Эти земли князь Иван Калита, устроив и населив, завещал после своей смерти супруге, Елене, после которой они перешли к младшему сыну Ивана Андрею. Но это ещё будет, и Иван Калита ещё - жив и здравствует, и борется с тверским князем Александром, хитрит с Узбеком, скупая в Орде ярлыки на чужие княжения, чтобы и там, как в Ростове, начать собирать ордынскую дань.
***
В Радонеж приехали ночью. От холода и усталости пробирала дрожь. Тело, избитое тряской, онемело, сон одолевал до того, что перед глазами всё начинало ползти и плыть. Хотелось лишь одного - приткнуться и уснуть. Петю сморило так, что его из телеги холопы вынесли на руках. Они стояли в темноте, дрожа, кучкой, потом куда-то шли, спотыкаясь, хлебали, уже во сне, варево, носили солому в какой-то дом - с кровлей, но без потолка, отчего в прорехи между брёвнами лба и накатом виднелось небо в звёздах. Тут, на попонах, тюфяках, ряднине, накинув на себя, что нашлось тёплого под рукой, они легли в повалку спать: слуги, господа и холопы, мужики, жёнки и дети. Кирилл с Марией одни остались в набитом детьми и скотиной доме попа. Варфоломей едва сумел сотворить молитву на сон грядущий и, как только лёг, обняв Петюшу, так и провалился в сон.
Утром он проснулся рано. Все ещё спали, слышались дыхание и стоны. Какая-то жёнка шёпотом уговаривала младеня, совала ему сиську в рот. Храпели мужики. Воздух, вливаясь сверху, овеивал сонное царство. Снаружи уже посветлело. Стали видны начерно рубленные, ещё без окон, стены, в лохмах коры, и висящие над головой переводы будущего потолка с каплями и сосульками смолы. Варфоломей встал, укрыл Петю поплотнее рядном и шубой и стал выбираться из гущи тел, стараясь ни на кого не наступить. Отворив двери, он по приставной лесенке соскочил на холодную, в пятнах инея, землю и, ёжась и поджимая пальцы ног, пошёл в туман.

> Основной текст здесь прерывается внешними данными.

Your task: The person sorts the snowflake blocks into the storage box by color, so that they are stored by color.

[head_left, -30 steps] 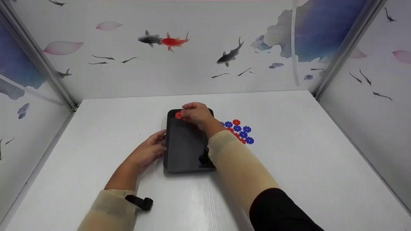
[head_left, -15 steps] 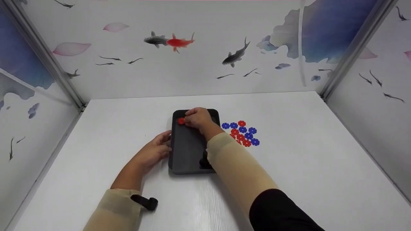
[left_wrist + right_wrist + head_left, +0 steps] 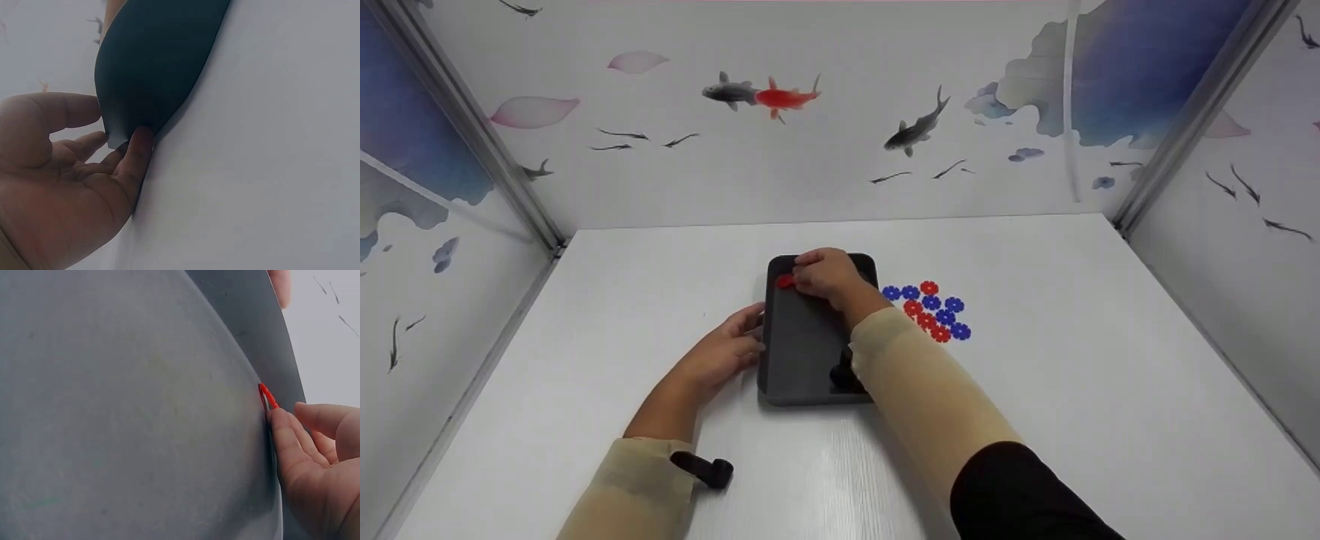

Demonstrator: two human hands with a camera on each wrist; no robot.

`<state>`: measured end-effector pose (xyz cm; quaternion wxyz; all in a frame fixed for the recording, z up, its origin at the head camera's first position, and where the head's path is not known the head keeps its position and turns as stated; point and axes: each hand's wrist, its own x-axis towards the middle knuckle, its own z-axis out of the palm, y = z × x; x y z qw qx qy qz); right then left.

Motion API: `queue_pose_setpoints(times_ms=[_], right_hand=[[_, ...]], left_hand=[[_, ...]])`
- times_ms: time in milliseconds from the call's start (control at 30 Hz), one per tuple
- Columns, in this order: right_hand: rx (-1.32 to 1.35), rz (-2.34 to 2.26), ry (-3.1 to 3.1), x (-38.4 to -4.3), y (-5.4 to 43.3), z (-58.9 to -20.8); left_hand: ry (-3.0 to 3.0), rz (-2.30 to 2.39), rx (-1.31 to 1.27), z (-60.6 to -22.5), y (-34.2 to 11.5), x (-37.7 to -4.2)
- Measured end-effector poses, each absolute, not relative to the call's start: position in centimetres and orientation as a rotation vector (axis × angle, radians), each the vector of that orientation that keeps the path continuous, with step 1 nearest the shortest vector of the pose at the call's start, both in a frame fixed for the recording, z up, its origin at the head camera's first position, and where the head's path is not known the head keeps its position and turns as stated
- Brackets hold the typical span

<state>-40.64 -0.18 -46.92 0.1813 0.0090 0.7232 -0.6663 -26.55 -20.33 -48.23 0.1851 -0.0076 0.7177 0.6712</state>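
A dark grey rectangular tray (image 3: 802, 352) lies on the white table. At its left side rests my left hand (image 3: 724, 352), fingertips touching the outer wall; in the left wrist view, the fingers (image 3: 140, 143) lie loosely against that wall. My right hand (image 3: 826, 276) reaches inside the tray near its far end. Beside its fingertips is a small red flower-shaped piece (image 3: 785, 280) near the far left corner. The right wrist view shows a fingertip touching the red piece (image 3: 269, 395) on the tray floor, while the thumb stands apart from it.
Right of the tray, several red and blue flower-shaped pieces (image 3: 931, 309) lie in a loose cluster on the table (image 3: 1035, 375); my right forearm partly covers them. White panels (image 3: 840, 172) printed with fish enclose the back and sides.
My right hand has lowered the red piece onto the tray floor, and its thumb is now apart from it. My left hand stays at the tray's side. The whole view has shifted slightly.
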Motion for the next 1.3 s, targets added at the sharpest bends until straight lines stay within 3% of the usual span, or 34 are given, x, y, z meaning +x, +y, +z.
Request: queue_pose_setpoints(times_ms=[367, 633, 900, 1300], right_hand=[[-0.013, -1.856, 2.092, -40.8, 0.1, -45.7], [-0.101, -2.021, 1.917, -40.9, 1.1, -42.6], [-0.196, -2.082, 1.893, -40.0, 4.7, -40.4], [-0.217, -2.101, 1.982, -38.5, 11.4, -40.7]], left_hand=[[2.002, 1.909, 0.016, -48.0, -20.4, -26.8], [2.005, 1.916, 0.001, -48.0, -20.4, -26.8], [1.989, 1.931, 0.004, -48.7, -20.2, -26.8], [1.999, 1.925, -0.008, -48.3, -20.2, -26.8]])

Небо уже легчало, начинало наливаться голубизной. Звёзды померкли, и рассвет уже начал вставать над преградой окружных лесов. Близко стояла деревянная островерхая церковь. Назад от неё уходили ряды изб, клетей, хлевов и амбаров. Над рекой, угадываемой по журчанию, стоял туман. С краю обрыва, к которому подошёл Варфоломей, начиналось неведомое, за которым смутно проглядывали вершины леса и крест второй церковки, повитой туманом.